__WHAT YOU ARE ASKED TO DO__
Please, from the entries below, transcribe exactly the lines that begin at the line with "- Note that" and end at the line with "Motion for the", without the pictures.

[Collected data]
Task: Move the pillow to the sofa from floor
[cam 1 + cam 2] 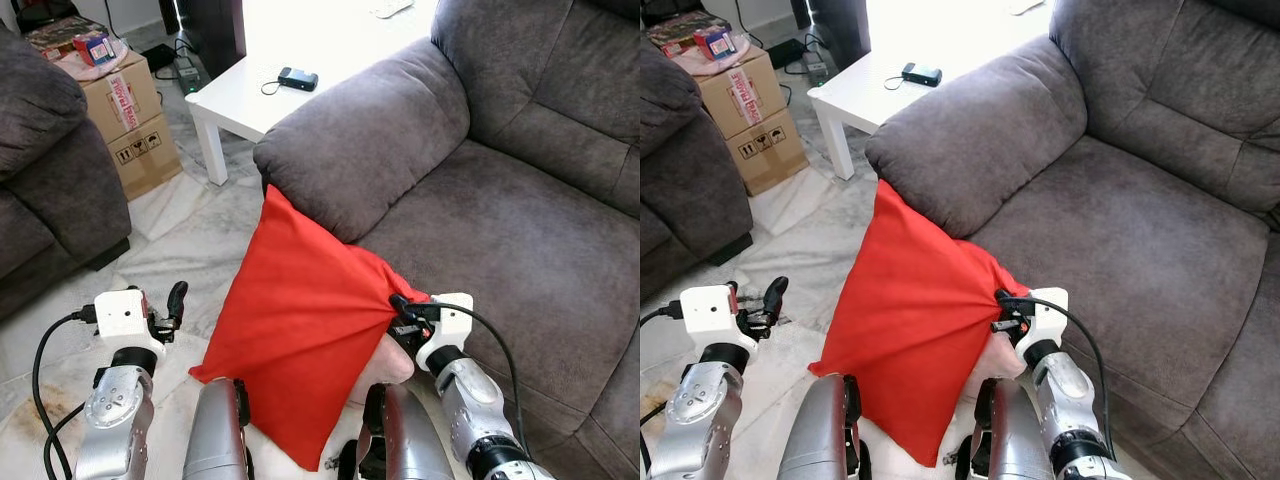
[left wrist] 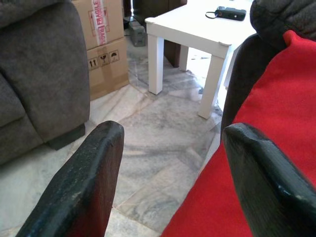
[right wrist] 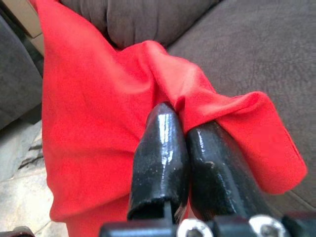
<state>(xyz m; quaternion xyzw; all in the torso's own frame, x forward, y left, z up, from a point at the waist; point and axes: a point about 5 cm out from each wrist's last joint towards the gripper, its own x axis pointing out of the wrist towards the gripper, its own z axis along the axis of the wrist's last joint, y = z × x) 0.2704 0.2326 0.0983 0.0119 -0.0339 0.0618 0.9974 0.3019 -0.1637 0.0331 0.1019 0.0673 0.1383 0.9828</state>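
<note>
Marble floor [image 1: 200,220] below; my right gripper [image 3: 182,129] pinches only the pillow [image 1: 295,335] corner, which I fear may slip; left gripper [image 2: 170,163] spread.

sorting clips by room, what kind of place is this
Most likely a home living room. A grey sofa fills the right side, a second grey seat stands on the left, and a white side table sits between them on a marble tile floor. Cardboard boxes hint at recent moving or storage.
</note>
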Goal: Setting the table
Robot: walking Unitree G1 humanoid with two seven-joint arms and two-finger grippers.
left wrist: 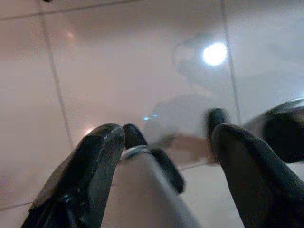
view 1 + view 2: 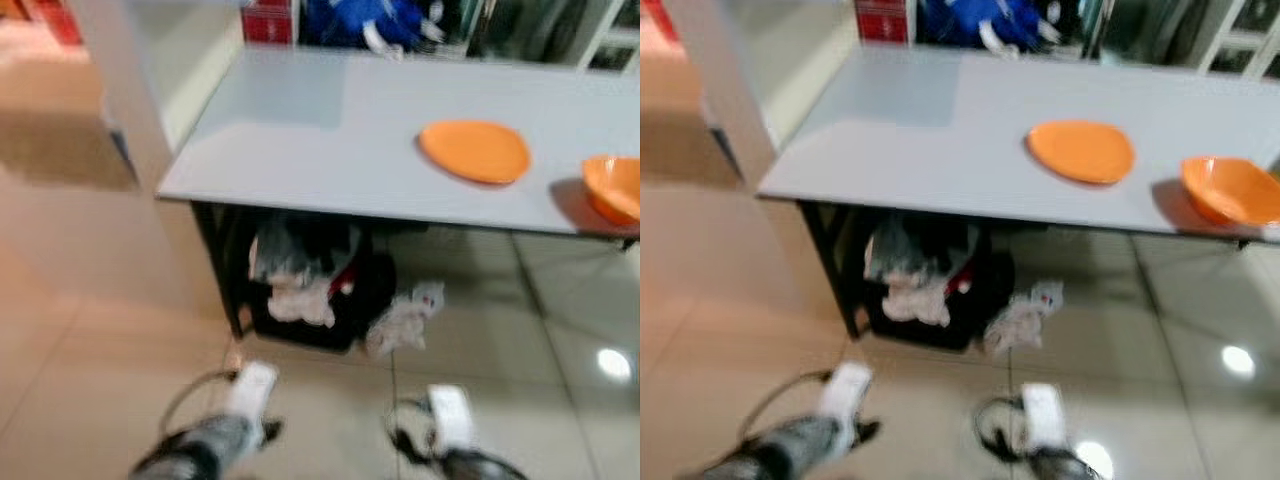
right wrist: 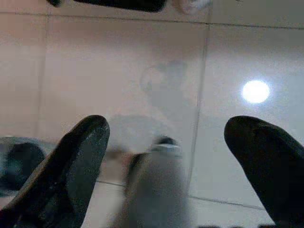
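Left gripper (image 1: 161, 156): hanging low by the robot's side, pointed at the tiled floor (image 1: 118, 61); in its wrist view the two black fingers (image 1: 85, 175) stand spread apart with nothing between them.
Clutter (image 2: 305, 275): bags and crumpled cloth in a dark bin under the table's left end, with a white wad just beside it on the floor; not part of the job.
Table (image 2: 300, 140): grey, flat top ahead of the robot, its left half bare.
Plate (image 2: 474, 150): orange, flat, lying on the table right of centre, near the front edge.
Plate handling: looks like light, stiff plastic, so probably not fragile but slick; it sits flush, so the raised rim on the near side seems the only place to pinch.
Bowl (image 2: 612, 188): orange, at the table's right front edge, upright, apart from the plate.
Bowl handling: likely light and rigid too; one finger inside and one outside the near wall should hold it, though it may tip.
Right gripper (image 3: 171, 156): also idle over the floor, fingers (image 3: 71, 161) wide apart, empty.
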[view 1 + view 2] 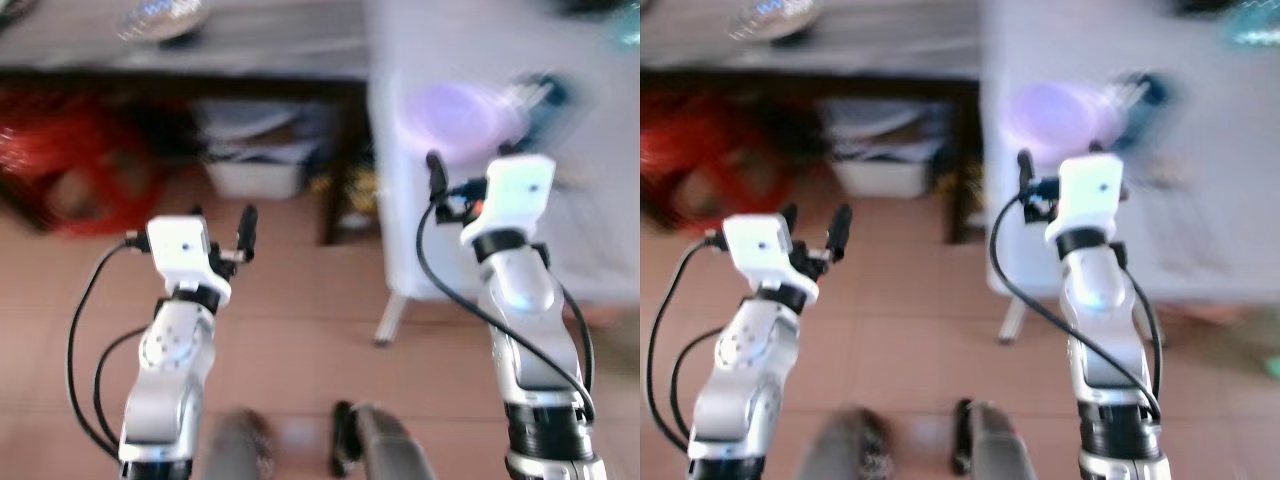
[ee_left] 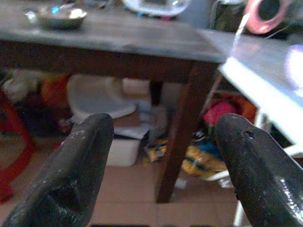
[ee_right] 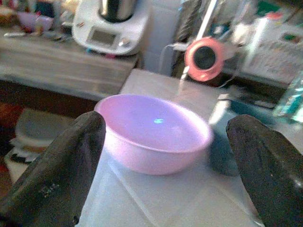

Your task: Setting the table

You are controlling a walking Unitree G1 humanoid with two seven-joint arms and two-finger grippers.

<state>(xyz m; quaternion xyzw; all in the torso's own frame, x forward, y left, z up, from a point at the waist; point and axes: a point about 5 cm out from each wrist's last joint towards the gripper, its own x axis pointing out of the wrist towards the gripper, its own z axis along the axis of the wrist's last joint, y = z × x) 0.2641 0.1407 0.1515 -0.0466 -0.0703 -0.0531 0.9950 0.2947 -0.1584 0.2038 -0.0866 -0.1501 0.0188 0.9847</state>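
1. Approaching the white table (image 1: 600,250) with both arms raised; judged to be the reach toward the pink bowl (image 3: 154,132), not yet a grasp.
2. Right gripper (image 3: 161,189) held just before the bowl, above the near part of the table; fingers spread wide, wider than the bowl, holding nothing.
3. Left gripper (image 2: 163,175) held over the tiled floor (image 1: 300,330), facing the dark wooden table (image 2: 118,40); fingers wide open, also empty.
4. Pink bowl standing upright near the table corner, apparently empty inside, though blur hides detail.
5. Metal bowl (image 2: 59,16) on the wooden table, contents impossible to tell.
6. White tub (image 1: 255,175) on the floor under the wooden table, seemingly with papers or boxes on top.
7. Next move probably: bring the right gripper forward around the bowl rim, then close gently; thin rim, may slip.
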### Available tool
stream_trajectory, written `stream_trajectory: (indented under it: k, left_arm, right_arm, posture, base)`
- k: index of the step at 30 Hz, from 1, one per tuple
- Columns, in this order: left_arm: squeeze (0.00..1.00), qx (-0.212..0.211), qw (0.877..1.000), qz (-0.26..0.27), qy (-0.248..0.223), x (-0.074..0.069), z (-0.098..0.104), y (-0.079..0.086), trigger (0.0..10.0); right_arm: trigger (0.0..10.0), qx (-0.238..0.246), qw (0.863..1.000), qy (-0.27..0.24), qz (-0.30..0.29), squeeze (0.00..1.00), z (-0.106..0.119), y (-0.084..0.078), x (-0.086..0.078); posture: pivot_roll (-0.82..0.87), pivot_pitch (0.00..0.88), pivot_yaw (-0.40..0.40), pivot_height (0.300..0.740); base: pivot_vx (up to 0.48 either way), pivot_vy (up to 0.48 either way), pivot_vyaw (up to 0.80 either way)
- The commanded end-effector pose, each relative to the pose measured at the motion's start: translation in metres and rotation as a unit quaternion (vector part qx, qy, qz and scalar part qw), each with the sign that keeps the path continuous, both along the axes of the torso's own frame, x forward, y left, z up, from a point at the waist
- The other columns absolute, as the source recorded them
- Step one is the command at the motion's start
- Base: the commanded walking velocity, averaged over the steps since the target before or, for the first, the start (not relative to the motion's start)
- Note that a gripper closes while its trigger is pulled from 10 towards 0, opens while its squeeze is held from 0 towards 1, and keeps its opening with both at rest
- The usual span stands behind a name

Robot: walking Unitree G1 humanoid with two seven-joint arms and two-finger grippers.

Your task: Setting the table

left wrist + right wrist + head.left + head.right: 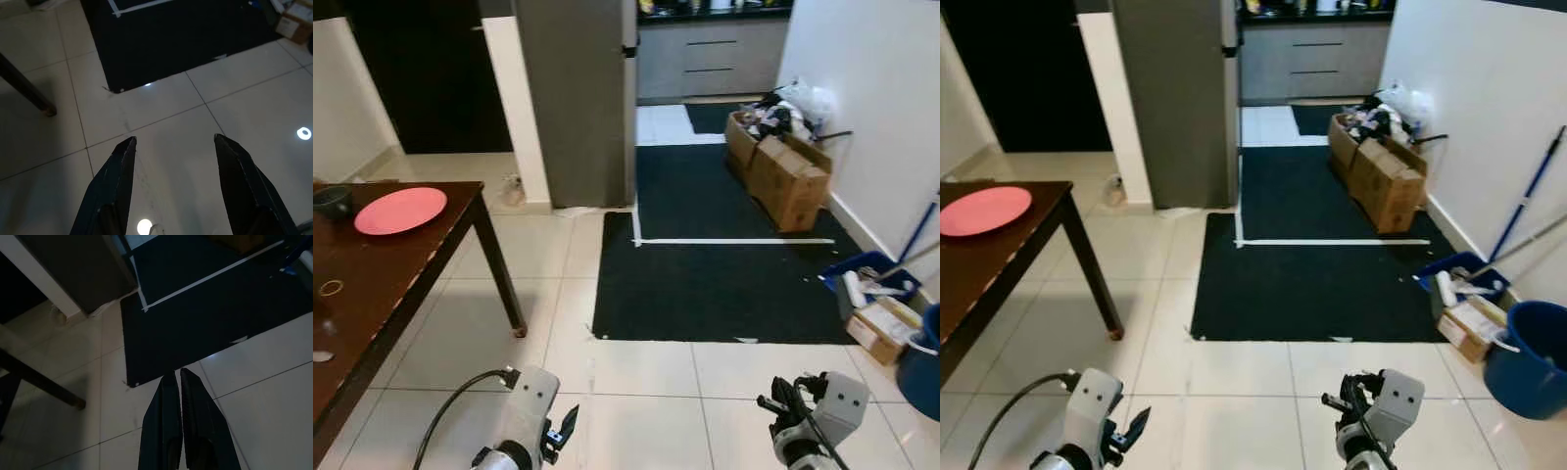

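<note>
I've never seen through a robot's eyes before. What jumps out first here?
A round pink plate sits on the dark wooden table at the left, beside a dark bowl. Ahead, a big black floor mat leads to open cardboard boxes along the right wall, with a blue bucket nearer.
</note>
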State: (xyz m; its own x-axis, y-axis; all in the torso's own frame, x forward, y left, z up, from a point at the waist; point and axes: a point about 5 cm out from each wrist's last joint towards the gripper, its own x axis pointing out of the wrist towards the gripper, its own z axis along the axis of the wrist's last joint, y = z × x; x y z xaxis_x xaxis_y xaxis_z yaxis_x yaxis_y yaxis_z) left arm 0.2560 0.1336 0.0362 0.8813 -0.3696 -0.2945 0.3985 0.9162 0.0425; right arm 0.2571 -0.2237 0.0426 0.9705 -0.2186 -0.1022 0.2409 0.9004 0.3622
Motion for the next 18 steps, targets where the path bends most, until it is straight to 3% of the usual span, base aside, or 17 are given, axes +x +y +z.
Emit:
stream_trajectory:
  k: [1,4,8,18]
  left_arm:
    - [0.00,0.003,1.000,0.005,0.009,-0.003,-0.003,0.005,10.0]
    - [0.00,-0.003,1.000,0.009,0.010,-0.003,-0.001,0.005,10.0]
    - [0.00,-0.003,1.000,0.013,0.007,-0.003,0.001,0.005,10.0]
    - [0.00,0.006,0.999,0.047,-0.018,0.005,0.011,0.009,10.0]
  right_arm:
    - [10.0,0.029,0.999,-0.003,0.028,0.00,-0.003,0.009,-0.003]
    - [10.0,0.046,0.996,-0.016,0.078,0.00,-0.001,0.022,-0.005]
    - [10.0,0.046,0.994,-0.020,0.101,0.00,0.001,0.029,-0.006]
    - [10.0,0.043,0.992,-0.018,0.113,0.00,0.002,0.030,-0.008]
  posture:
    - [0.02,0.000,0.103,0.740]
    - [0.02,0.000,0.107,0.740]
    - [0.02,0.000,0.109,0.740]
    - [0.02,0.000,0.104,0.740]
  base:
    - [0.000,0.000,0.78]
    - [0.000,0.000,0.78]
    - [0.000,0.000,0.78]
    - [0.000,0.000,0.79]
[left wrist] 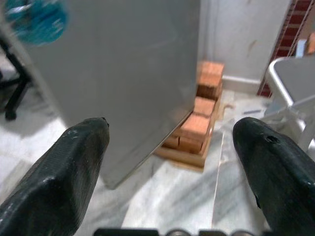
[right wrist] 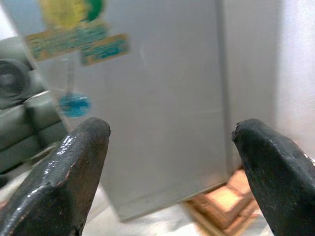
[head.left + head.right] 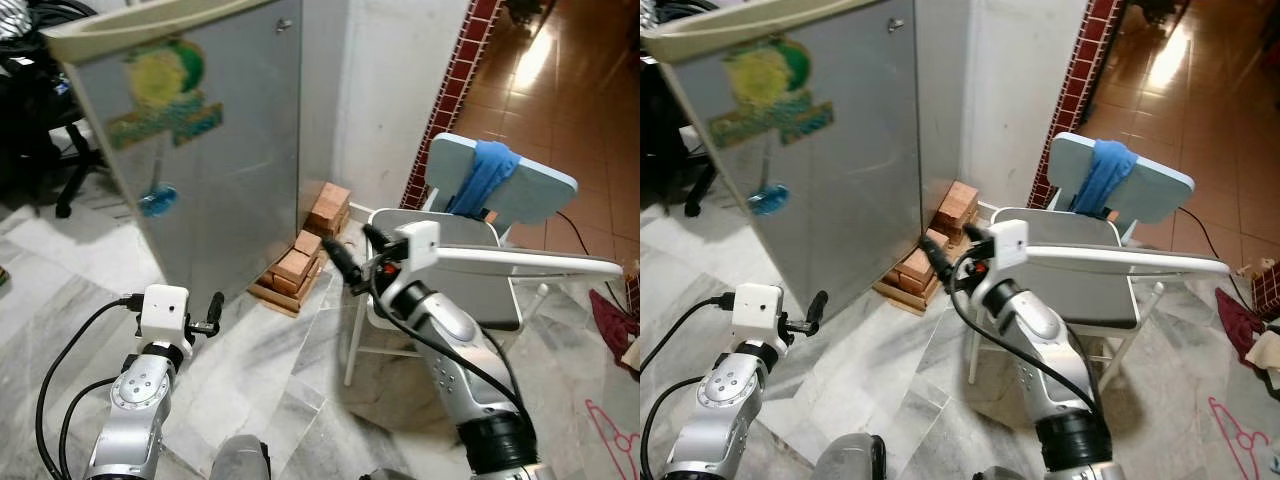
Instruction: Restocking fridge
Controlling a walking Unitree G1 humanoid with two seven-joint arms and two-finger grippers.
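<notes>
Two robot grippers are raised in front of a grey fridge, and neither holds anything. The right gripper (image 3: 345, 262) is lifted at mid height, its two black fingers (image 2: 74, 172) spread wide apart and aimed at the fridge door (image 3: 200, 150). The door lies ahead of it and to the robot's left, well apart from the fingertips. The left gripper (image 3: 212, 312) sits lower and nearer the robot, fingers (image 1: 69, 172) also spread wide, pointing at the bottom corner of the fridge, near it but not touching.

The fridge door is swung outward with its grey outer face toward the robot. It carries a yellow and green sticker (image 3: 160, 90) and a small blue magnet (image 3: 158, 200). Behind the door's bottom edge, stacked orange bricks (image 3: 310, 240) rest on a wooden board against the white wall. Just beside the right arm stands a grey folding chair (image 3: 450, 270); a blue cloth (image 3: 485, 175) hangs over the light blue chair behind it. The floor is grey marble tile (image 3: 280, 370).
</notes>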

__EXPECTED ANSWER__
- Note that a gripper closes while its trigger is pulled from 10 towards 0, opens while its squeeze is held from 0 towards 1, and keeps its opening with both at rest
- The usual span stands behind a name

Robot: walking Unitree G1 humanoid with two seven-joint arms and two-finger grippers.

Your task: Setting the table

left wrist + right wrist + head.left + head.right: 

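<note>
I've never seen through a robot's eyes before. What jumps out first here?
A round pink plate sits on the dark wooden table at the left, beside a dark bowl. Ahead, a big black floor mat leads to open cardboard boxes along the right wall, with a blue bucket nearer.
</note>
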State: (xyz m; its own x-axis, y-axis; all in the torso's own frame, x forward, y left, z up, from a point at the waist; point and axes: a point about 5 cm out from each wrist's last joint towards the gripper, its own x axis pointing out of the wrist towards the gripper, its own z axis along the axis of the wrist's last joint, y = z × x; x y z xaxis_x xaxis_y xaxis_z yaxis_x yaxis_y yaxis_z) left arm 0.2560 0.1336 0.0362 0.8813 -0.3696 -0.2945 0.3985 0.9162 0.0425; right arm 0.2571 -0.2237 0.0426 0.9705 -0.2186 -0.1022 0.2409 0.9004 0.3622
Motion for the next 18 steps, targets where the path bends most, until it is straight to 3% of the usual span, base aside, or 17 are given, axes +x +y +z.

Nothing else remains to be done for this exercise.